====== SUPPLIED MATERIAL ======

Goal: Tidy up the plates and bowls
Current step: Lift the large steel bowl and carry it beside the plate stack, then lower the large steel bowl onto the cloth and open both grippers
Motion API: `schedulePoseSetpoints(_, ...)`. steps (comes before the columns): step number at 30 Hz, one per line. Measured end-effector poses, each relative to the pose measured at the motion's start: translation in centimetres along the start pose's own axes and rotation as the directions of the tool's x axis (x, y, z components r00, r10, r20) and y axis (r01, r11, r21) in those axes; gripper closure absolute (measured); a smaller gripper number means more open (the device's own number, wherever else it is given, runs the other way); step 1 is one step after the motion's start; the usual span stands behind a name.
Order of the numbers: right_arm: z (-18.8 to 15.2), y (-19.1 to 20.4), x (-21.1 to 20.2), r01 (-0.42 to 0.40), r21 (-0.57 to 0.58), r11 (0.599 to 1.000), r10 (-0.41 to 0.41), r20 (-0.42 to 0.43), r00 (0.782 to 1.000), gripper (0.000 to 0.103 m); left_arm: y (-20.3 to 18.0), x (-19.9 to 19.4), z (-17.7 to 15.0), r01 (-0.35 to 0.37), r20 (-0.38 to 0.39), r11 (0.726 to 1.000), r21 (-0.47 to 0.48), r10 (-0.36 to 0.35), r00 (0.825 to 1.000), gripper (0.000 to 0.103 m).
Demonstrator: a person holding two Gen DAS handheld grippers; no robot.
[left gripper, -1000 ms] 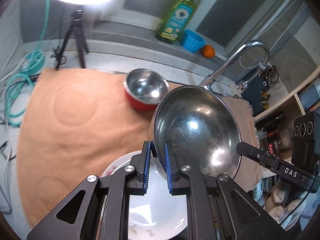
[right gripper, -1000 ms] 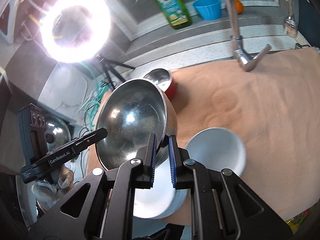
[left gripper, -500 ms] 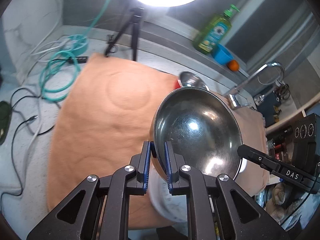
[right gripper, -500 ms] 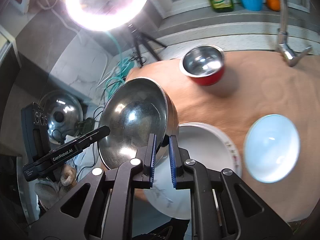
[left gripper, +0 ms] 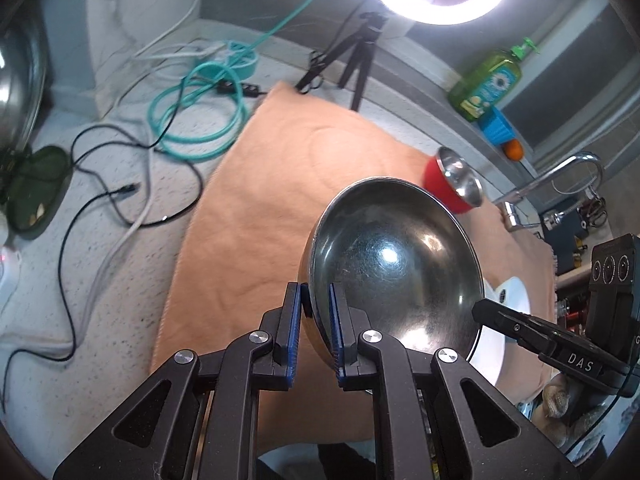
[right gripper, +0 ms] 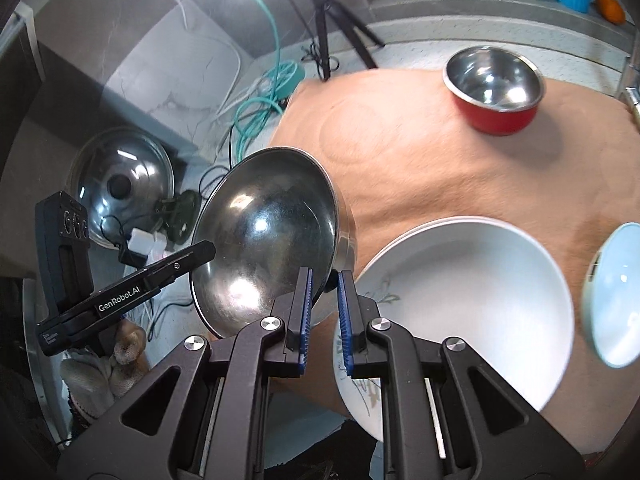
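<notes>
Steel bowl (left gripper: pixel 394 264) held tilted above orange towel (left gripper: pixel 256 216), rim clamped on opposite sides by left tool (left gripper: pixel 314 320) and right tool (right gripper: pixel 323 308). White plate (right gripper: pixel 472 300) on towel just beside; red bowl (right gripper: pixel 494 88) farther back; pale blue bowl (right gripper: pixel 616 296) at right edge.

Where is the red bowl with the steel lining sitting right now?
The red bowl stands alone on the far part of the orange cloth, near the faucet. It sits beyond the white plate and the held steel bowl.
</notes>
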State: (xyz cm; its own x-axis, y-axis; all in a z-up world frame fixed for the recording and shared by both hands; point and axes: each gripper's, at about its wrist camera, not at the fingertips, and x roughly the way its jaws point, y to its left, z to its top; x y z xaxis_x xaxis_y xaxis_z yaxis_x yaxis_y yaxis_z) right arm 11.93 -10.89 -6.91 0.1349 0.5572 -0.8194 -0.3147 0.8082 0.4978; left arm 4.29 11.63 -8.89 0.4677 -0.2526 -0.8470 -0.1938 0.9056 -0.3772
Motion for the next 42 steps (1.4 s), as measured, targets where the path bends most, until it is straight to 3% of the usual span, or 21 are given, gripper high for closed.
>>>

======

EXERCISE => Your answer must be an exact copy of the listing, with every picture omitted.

TASK SOLUTION =>
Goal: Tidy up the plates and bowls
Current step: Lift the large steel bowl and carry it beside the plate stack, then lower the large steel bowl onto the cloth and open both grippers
Motion API: `schedulePoseSetpoints(_, ...)`. steps (comes before the columns): step number at 30 Hz, one per line. Measured end-effector poses, each relative to the pose measured at the motion's start: translation in centimetres along the start pose's own axes and rotation as the directions of the tool's x axis (x, y, z components r00, r10, r20) and y axis (r01, r11, r21) in those axes; gripper closure absolute (measured); a smaller gripper number means more open (the device's own number, wherever else it is given, runs the other way); step 1 is one step after the motion's start; the usual span stands behind a name.
Order of the numbers: right_arm: z (-18.8 to 15.2), y (-19.1 to 20.4), x (-21.1 to 20.2), r01 (-0.42 to 0.40), r21 (-0.57 to 0.58), r11 (0.599 to 1.000), r10 (-0.41 to 0.41), r20 (-0.42 to 0.43), r00 (0.782 to 1.000), gripper (0.000 to 0.103 m); left_arm: y (-20.3 to 18.0), x (-19.9 to 19.4), z (-17.7 to 15.0), r01 (-0.35 to 0.37), r20 (-0.38 to 0.39), r11 (0.726 to 1.000), r21 (-0.47 to 0.48), r10 (-0.36 to 0.35), r00 (0.825 to 1.000), gripper (0.000 to 0.103 m).
Demonstrator: a person holding two Gen DAS handheld grippers; no robot.
[left gripper, -1000 ms] 
[right gripper, -1000 ms] 
[left gripper, -500 ms] 
[right gripper, -500 ms] 
[left gripper, +0 ms] 
[right gripper, +0 ms] 
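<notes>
Steel bowl (left gripper: pixel 394 264) held tilted above orange towel (left gripper: pixel 256 216), rim clamped on opposite sides by left tool (left gripper: pixel 314 320) and right tool (right gripper: pixel 323 308). White plate (right gripper: pixel 472 300) on towel just beside; red bowl (right gripper: pixel 494 88) farther back; pale blue bowl (right gripper: pixel 616 296) at right edge.

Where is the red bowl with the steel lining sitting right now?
The red bowl stands alone on the far part of the orange cloth, near the faucet. It sits beyond the white plate and the held steel bowl.
</notes>
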State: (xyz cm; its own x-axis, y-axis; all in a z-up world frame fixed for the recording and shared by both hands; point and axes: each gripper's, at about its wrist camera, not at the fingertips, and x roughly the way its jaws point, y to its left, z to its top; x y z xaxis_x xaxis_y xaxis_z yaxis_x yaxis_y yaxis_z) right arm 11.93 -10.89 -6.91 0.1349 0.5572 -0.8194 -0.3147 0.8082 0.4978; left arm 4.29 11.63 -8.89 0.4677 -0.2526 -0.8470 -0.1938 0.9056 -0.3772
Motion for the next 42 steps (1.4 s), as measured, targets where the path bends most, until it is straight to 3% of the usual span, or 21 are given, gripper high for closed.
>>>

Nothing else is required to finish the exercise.